**WORK TASK:**
For this item, repeat the material exactly while omitting its pictures.

****************************************

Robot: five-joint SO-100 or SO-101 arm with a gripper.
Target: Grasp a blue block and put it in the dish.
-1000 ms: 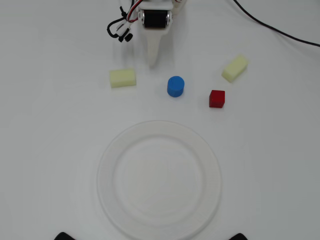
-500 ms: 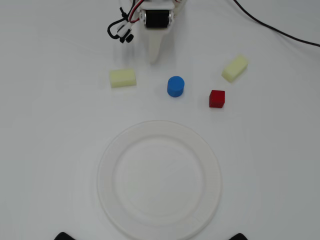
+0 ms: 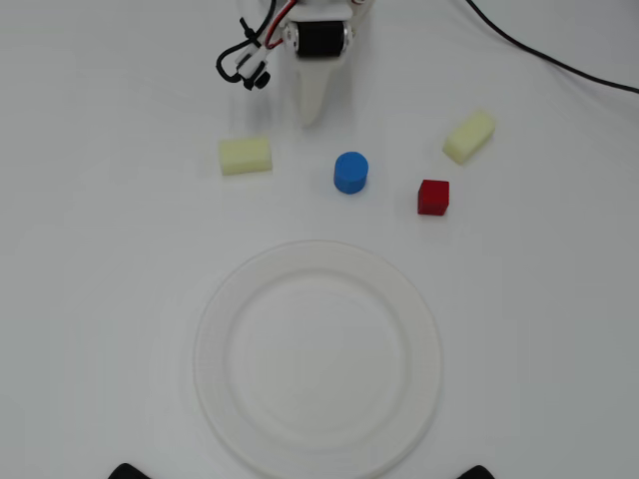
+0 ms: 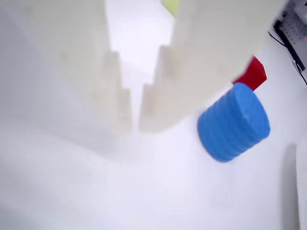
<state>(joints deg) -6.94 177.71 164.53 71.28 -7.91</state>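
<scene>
Surface: plain white table [image 3: 100,299], evenly lit. Resting directly on it in the overhead view: one blue block [image 3: 350,172] near centre; one red cube [image 3: 433,197] to its right, apart from it; two pale yellow blocks, one left [image 3: 246,156] and one upper right [image 3: 469,136], the latter lying at an angle. The dish [image 3: 215,339], white with ridged rim, occupies the lower centre, empty. A black cable [image 3: 559,62] crosses the upper right corner.

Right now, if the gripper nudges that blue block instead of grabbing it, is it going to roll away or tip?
The blue block stands on its flat end on the table, short and wide, so a nudge would probably slide it rather than tip it. Its side is curved, so if knocked over it could roll. The ribbed side in the wrist view probably helps grip.
</scene>
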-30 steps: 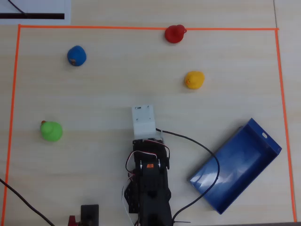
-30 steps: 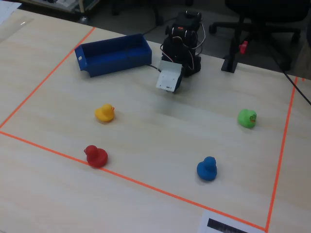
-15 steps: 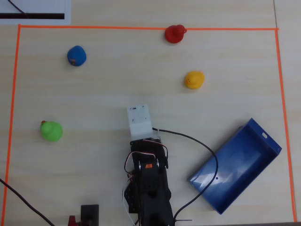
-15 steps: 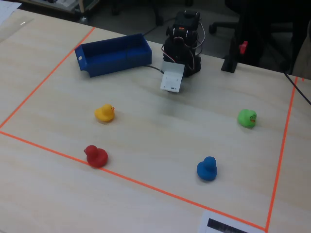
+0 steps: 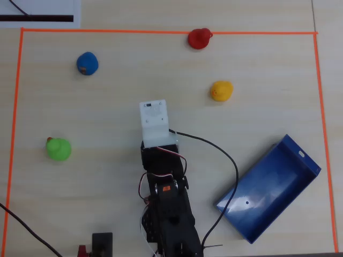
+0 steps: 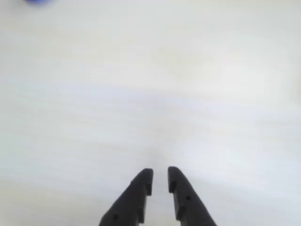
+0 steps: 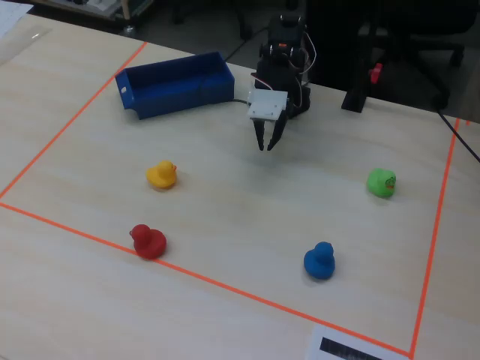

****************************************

**TASK SOLUTION:**
Robot: five-joint SO-100 or SO-101 arm with a gripper.
Target: Grasp a blue block and put it in the dish.
-1000 ms: 
-500 ms: 
+0 ms: 
+0 ms: 
<state>(joints deg) -6.94 177.71 164.53 71.28 -7.91</state>
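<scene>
Surface: plain white table [image 3: 100,299], evenly lit. Resting directly on it in the overhead view: one blue block [image 3: 350,172] near centre; one red cube [image 3: 433,197] to its right, apart from it; two pale yellow blocks, one left [image 3: 246,156] and one upper right [image 3: 469,136], the latter lying at an angle. The dish [image 3: 215,339], white with ridged rim, occupies the lower centre, empty. A black cable [image 3: 559,62] crosses the upper right corner.

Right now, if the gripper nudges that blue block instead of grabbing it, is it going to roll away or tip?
The blue block stands on its flat end on the table, short and wide, so a nudge would probably slide it rather than tip it. Its side is curved, so if knocked over it could roll. The ribbed side in the wrist view probably helps grip.
</scene>
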-30 steps: 
-30 steps: 
-15 steps: 
-15 steps: 
+0 steps: 
+0 steps: 
+0 steps: 

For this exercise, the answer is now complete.